Task objective: Below are entries; tally how many lines hold the string "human" and answer with only that figure.

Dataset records
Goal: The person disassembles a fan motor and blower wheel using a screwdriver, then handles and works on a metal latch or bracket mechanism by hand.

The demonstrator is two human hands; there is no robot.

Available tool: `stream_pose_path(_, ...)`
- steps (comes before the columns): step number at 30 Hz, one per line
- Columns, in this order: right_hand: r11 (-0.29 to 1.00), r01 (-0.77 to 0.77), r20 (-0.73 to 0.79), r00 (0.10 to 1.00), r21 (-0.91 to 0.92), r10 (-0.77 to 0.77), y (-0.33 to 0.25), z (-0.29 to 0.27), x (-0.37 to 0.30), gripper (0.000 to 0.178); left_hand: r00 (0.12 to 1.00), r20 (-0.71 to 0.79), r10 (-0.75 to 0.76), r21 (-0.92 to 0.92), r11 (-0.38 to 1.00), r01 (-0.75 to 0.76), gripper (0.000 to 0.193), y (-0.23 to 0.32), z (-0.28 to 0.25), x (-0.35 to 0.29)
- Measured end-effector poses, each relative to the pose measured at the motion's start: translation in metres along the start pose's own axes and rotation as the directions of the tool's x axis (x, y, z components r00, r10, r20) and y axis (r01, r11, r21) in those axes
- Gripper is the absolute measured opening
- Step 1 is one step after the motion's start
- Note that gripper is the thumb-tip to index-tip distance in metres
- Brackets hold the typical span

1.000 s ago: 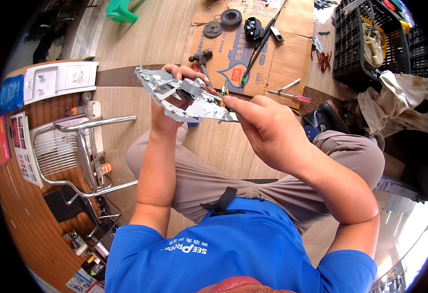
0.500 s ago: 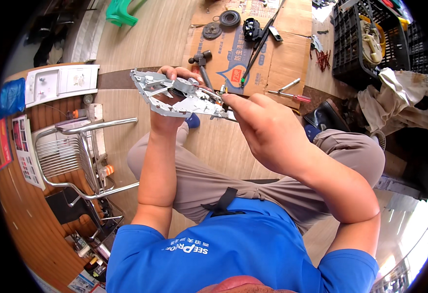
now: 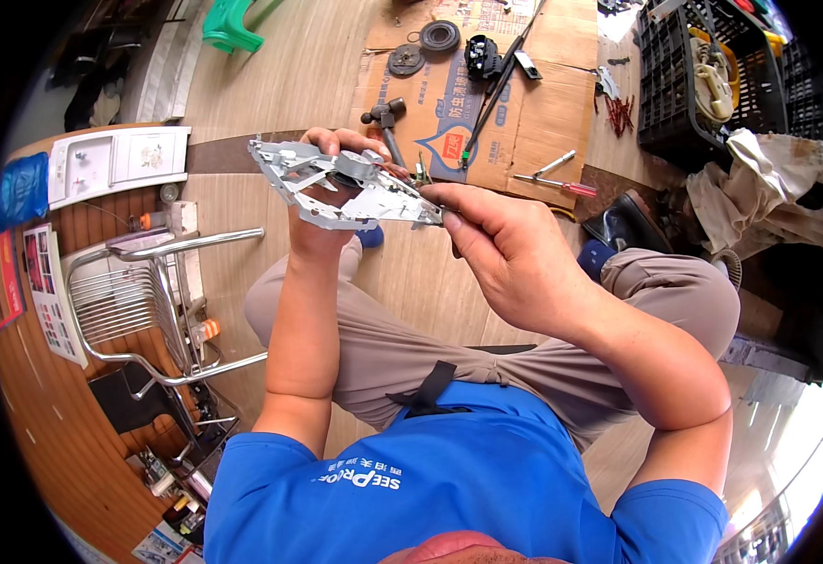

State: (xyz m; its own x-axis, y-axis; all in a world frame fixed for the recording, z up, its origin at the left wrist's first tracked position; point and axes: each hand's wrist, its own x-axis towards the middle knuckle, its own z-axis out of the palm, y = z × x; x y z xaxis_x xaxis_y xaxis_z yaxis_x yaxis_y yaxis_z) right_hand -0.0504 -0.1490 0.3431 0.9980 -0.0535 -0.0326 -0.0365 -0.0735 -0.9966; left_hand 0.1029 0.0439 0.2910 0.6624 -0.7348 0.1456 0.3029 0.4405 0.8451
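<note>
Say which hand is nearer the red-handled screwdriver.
Right: the right hand is just below the screwdriver in view; the left hand, at the gray part, is well to its left.

Matt met. frame (image 3: 379, 201), smooth plast. stool (image 3: 228, 26)

Shiny slatted metal chair (image 3: 122, 299) left of left hand (image 3: 334, 143); green plastic stool (image 3: 228, 28) well beyond same hand. Black lattice plastic crate (image 3: 660, 94), crumpled off-white cloth (image 3: 778, 193) right of right hand (image 3: 522, 252).
</note>
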Motion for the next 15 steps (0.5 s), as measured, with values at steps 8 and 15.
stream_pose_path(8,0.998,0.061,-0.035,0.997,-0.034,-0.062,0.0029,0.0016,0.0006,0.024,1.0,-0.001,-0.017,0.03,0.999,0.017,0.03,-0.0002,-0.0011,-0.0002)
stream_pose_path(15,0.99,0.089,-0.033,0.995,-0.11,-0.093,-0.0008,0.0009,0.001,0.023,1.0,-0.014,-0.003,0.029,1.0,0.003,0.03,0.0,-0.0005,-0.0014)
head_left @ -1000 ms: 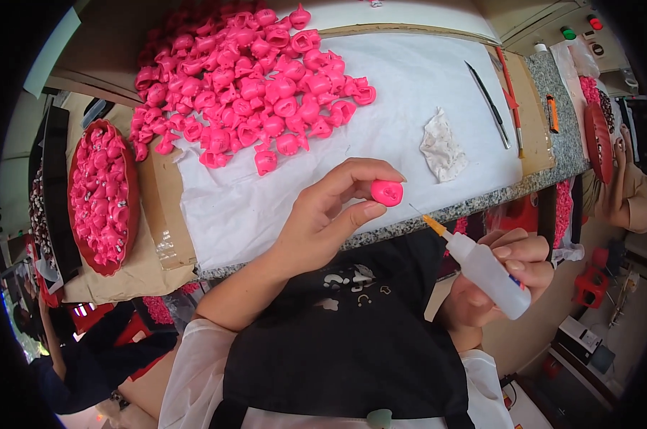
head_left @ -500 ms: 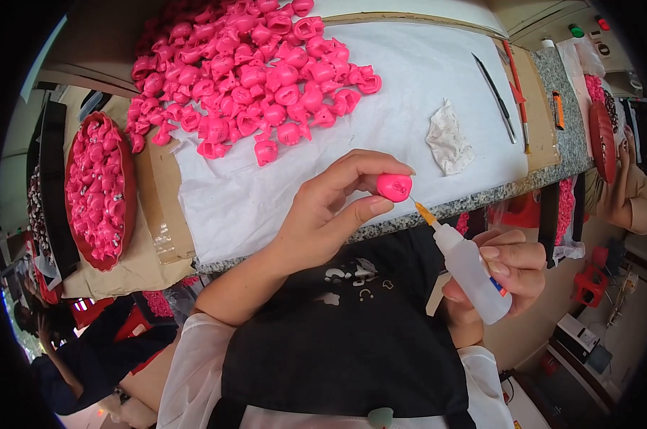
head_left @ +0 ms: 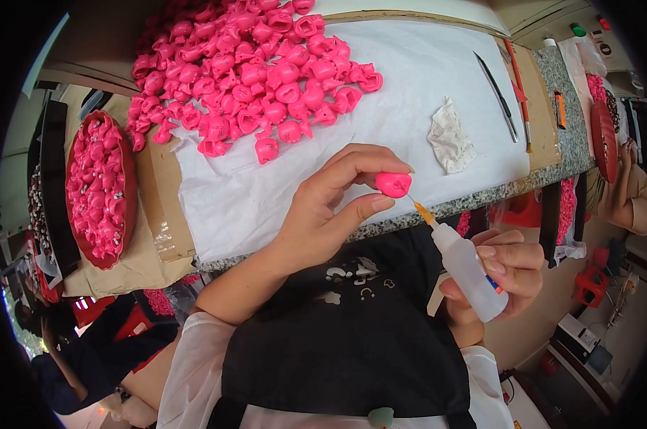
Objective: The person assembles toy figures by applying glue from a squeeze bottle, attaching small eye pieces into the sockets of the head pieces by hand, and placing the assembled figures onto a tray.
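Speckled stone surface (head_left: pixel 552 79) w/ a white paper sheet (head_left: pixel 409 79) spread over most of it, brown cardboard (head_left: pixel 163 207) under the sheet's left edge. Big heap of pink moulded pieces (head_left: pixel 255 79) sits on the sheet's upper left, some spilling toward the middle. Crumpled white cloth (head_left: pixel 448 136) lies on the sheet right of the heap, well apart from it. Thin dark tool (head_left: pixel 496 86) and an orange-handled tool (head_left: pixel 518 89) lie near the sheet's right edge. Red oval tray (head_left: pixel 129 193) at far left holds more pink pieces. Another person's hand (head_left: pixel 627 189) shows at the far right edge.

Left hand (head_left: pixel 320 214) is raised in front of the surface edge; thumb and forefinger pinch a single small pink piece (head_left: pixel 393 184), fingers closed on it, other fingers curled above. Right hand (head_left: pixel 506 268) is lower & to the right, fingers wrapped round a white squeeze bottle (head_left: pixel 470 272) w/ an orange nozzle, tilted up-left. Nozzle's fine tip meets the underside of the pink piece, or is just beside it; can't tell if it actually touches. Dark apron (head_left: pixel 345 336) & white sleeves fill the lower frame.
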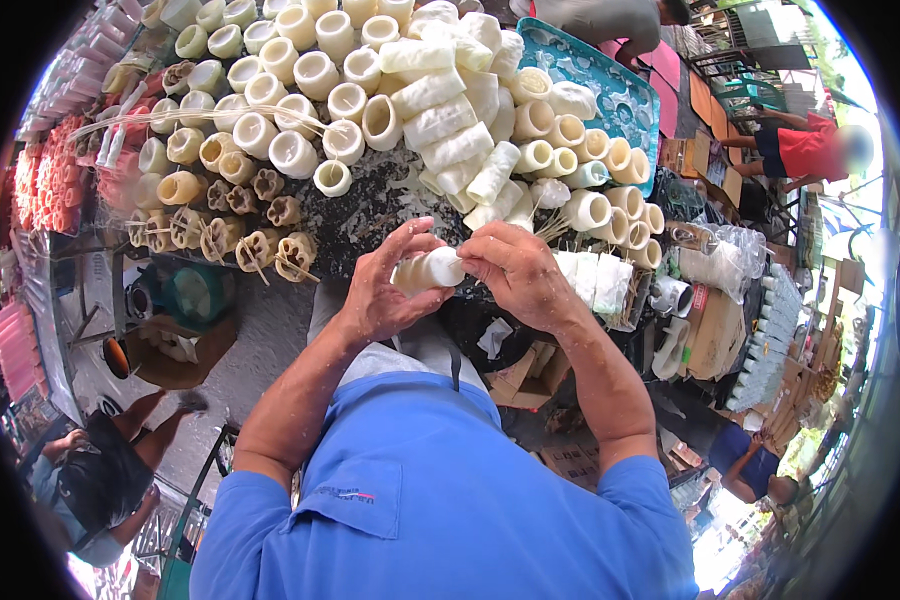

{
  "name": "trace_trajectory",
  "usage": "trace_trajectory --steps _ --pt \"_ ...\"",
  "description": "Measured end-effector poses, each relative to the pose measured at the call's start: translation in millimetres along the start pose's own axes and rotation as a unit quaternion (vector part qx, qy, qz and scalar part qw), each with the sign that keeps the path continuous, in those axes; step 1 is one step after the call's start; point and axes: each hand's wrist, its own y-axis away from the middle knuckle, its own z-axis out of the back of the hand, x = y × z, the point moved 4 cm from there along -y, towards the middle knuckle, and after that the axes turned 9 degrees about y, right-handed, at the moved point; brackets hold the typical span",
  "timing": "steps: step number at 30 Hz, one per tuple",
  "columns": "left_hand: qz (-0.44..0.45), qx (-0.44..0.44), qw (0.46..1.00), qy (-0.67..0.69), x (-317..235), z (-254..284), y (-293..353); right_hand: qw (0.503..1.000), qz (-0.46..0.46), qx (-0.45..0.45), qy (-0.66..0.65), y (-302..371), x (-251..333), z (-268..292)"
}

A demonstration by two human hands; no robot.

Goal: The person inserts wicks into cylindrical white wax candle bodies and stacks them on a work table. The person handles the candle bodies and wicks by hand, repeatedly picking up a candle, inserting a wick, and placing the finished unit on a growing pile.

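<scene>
White wax cylinder (435, 268) is held in front of the blue shirt (470, 470), near the edge of the dark worktable (370, 212), and it is lying nearly sideways. By the left hand (378, 285) it is gripped, with the thumb below and the fingers curled above. The fingertips of the right hand (518, 268) are pinched together at its right end; whether a thin wick is caught between them cannot be told. Beyond the hands, many hollow cream cylinders (315, 72) are placed close together. White rolls (440, 95) are piled beside them, and a turquoise tray (652, 120) is seen farther to the right. At left, brown-marked scalloped pieces (296, 256) are set along the table edge.
</scene>
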Motion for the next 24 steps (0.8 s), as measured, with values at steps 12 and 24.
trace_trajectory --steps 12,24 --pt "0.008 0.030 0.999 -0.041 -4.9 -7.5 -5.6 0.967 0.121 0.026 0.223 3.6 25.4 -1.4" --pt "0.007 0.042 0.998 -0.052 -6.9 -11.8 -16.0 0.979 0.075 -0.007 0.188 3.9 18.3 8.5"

Written solution: 2